= Beginning of Section =

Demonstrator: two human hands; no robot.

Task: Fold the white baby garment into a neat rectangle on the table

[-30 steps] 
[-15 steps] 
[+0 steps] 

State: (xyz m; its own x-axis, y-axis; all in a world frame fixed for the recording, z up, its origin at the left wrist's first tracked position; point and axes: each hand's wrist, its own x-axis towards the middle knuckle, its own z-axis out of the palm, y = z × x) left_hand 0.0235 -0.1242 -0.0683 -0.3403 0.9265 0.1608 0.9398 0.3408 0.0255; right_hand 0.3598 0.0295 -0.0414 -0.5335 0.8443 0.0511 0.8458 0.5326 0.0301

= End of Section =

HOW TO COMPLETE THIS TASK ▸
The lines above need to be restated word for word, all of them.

ANSWER SPACE ▸
Demonstrator: two human hands; no robot.

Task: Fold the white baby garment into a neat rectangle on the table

[-30 steps] 
[-15 steps] 
[+0 steps] 

State: (xyz m; its own x-axis, y-axis; all in a world frame fixed for the recording, z up, its origin at the left wrist's first tracked position; point and axes: each hand's wrist, its own x-axis towards the middle knuckle, its own z-axis out of the palm, y = z × x) left_hand 0.0235 -0.1242 -0.0683 -0.3403 0.9265 0.1608 0.9398 0.3408 0.0255; right_hand 0.3598 0.0295 -0.0414 -0.5335 0.8443 0.0511 0.8458 0.5326 0.0301

No part of the exercise remains open.